裁判員の参加する刑事裁判に関する法律2条
1 地方裁判所は,次に掲げる事件については,次条又は第3条の2の決定があった場合を除き,この法律の定めるところにより裁判員の参加する合議体が構成された後は,裁判所法第26条の規定にかかわらず,裁判員の参加する合議体でこれを取り扱う。
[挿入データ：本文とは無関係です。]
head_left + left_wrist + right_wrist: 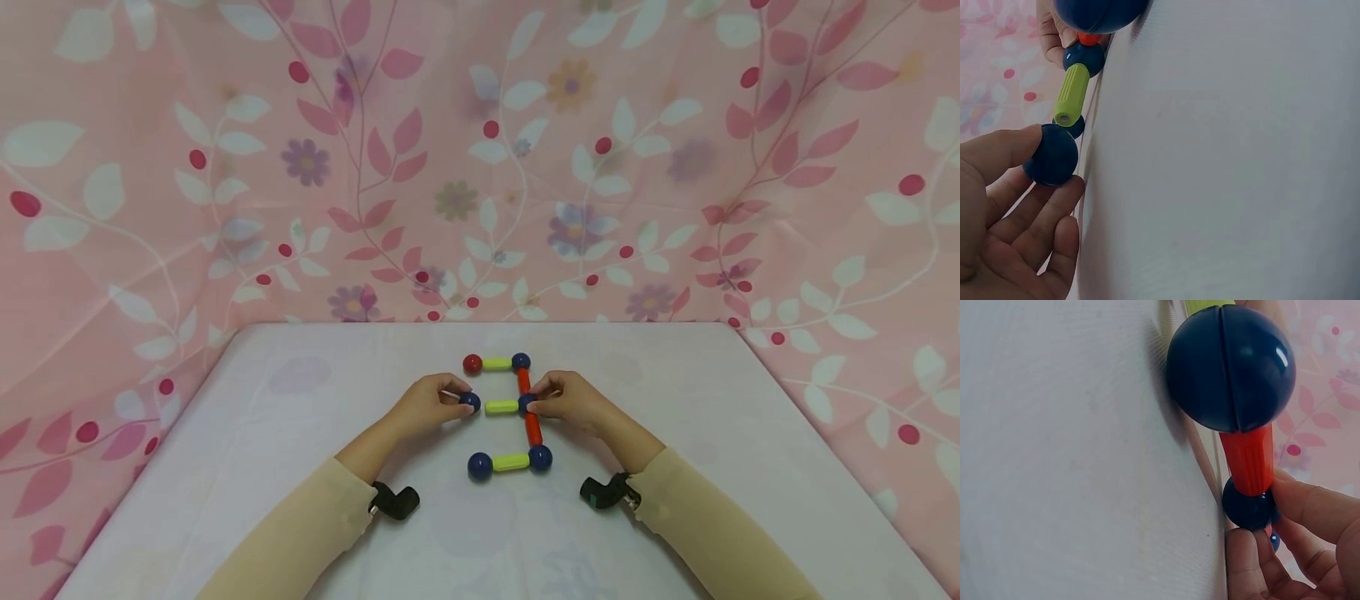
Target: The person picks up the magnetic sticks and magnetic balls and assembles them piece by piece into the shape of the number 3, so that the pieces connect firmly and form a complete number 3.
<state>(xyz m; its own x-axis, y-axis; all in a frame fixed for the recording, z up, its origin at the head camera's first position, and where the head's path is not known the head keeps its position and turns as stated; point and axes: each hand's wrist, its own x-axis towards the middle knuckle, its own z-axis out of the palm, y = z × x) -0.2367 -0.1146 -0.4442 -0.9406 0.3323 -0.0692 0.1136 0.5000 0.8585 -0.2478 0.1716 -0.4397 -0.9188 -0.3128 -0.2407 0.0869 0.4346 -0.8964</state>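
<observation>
My left hand (pixel 433 403) pinches a dark blue ball (pixel 1054 156) between thumb and fingertips. A short gap parts that ball from the free end of the middle yellow-green rod (pixel 502 407). The rod's other end joins a blue ball (pixel 1249 505) that my right hand (pixel 566 398) grips with thumb and fingers. Red rods (pixel 533 430) run from this middle ball to a far blue ball (pixel 521 361) and a near blue ball (pixel 540 458). Together they form an E-like shape, its arms pointing left.
The far yellow-green rod (pixel 497 364) ends in a red ball (pixel 472 364), the near rod (pixel 512 462) in a blue ball (pixel 481 467). All this lies on a white-covered table (pixel 315 433). A pink floral cloth (pixel 450 167) hangs behind and beside it.
</observation>
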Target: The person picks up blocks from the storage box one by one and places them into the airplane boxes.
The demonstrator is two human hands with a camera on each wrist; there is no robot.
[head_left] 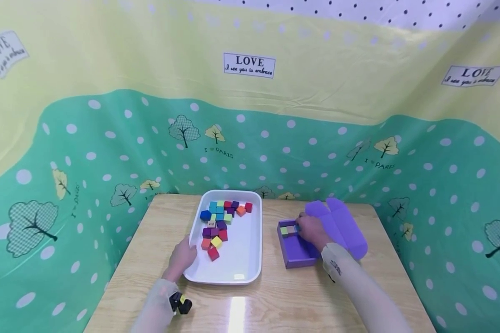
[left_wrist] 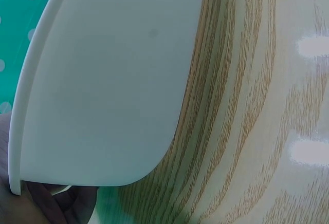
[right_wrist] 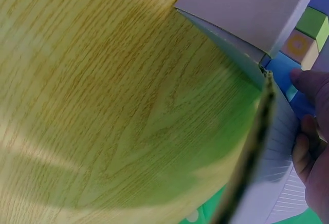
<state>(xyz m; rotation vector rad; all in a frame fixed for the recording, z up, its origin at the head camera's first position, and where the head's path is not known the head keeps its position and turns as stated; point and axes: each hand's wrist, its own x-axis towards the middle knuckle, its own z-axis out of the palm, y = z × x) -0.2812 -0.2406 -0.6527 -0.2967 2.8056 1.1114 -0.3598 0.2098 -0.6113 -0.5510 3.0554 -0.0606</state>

一 死刑又は無期の懲役若しくは禁錮に当たる罪に係る事件
関税法69条の11
1 次に掲げる貨物は,輸入してはならない。
一 麻薬及び向精神薬,大麻,あへん及びけしがら並びに覚醒剤(覚醒剤取締法にいう覚醒剤原料を含む。)並びにあへん吸煙具。ただし,政府が輸入するもの及び他の法令の規定により輸入することができることとされている者が当該他の法令の定めるところにより輸入するものを除く。
関税法109条
1 第69条の11第1項第1号から第6号まで(輸入してはならない貨物)に掲げる貨物を輸入した者は,10年以下の懲役若しくは3,000万円以下の罰金に処し,又はこれを併科する。
刑事訴訟法250条
2 時効は,人を死亡させた罪であって禁錮以上の刑に当たるもの以外の罪については,次に掲げる期間を経過することによって完成する。
二 無期の懲役又は禁錮に当たる罪については15年
三 長期15年以上の懲役又は禁錮に当たる罪については10年
四 長期15年未満の懲役又は禁錮に当たる罪については7年
刑法12条
1 懲役は,無期及び有期とし,有期懲役は,1月以上20年以下とする。
刑法15条
罰金は,1万円以上とする。ただし,これを減軽する場合においては,1万円未満に下げることができる。